Research Summary Prompt Template
Use this template to turn raw research material, articles, transcripts, or reports into a focused, useful summary for a specific audience and purpose.
Template
Summarize the following source material for a specific purpose.
CONTEXT
[What is this research about? Why is it being summarized? What decision, project, or question does it support?]
AUDIENCE
[Who will use this summary and what will they do with it?
Examples: product team making a build decision / leadership reviewing market position / support team learning about a new issue type]
FOCUS
[What aspect of the material matters most for this audience's purpose?
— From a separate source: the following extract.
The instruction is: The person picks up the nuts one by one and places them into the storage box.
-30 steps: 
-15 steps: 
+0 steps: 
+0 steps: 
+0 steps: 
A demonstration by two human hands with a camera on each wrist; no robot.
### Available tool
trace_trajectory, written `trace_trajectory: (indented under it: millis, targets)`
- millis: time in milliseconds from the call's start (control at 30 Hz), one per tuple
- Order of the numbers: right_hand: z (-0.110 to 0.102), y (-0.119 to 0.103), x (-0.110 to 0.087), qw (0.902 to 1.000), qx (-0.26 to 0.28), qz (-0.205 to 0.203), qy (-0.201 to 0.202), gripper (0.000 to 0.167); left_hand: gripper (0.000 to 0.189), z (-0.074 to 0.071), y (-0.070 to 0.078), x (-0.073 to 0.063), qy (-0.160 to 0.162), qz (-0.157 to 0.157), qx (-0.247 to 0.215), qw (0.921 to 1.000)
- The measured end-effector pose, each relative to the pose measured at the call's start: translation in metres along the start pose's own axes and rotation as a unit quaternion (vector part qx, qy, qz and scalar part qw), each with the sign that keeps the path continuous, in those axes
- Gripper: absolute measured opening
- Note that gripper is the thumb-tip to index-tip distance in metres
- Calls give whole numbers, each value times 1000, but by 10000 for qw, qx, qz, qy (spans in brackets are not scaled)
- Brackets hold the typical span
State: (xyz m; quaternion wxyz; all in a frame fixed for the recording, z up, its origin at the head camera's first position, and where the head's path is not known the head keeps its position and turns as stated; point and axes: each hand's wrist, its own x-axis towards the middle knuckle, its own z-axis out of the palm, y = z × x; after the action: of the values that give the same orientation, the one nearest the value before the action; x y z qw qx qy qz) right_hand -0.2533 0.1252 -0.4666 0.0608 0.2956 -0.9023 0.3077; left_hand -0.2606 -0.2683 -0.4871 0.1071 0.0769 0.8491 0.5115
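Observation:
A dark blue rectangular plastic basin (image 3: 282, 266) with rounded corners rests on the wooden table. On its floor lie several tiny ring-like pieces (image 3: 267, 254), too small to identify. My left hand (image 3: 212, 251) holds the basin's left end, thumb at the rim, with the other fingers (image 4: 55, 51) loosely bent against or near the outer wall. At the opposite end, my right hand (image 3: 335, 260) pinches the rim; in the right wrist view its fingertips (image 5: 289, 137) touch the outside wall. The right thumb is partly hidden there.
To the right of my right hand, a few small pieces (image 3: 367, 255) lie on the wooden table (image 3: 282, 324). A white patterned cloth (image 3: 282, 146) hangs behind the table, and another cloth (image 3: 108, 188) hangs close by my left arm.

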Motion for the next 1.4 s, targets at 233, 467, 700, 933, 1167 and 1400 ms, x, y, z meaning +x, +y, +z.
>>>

Examples: key findings / risks and concerns / competitive positioning / recommended actions / surprising or counterintuitive points]
EXCLUDE
[What is out of scope?
Examples: implementation details / historical background / statistical methodology / anything that does not apply to our context]
FORMAT
[How should the summary be organized?
Examples: executive summary (3-4 sentences) followed by key findings as bullets / three sections by theme / one paragraph per source / pros and cons comparison]
LENGTH
[How long should this be?
Examples: under 400 words / one page / no more than five bullet points]
SOURCE MATERIAL
[Paste research, article text, transcript, report sections, or notes here]
Tips for using this template
- Be specific about the focus. "Key findings" is okay. "Key findings that affect our pricing strategy" is better.
- If the source material is long, consider chunking it: summarize one section at a time, then ask AI to synthesize.
- For leadership-facing summaries, remove the detail and add a "so what" instruction: "For each finding, add one sentence on what it means for our decision."
- If you want a neutral summary, say so explicitly: "Summarize without editorializing."
Refinement prompts to keep handy
- "Some of these points are too abstract. For each finding, add a one-sentence statement of the practical implication."
- "This is too comprehensive. Cut it down to the three findings that directly affect [specific decision or topic]."
- "The summary reads too much like the original. Rewrite in plain language aimed at someone who has not read the source."
- "Add a one-sentence 'so what' at the top before the detailed findings."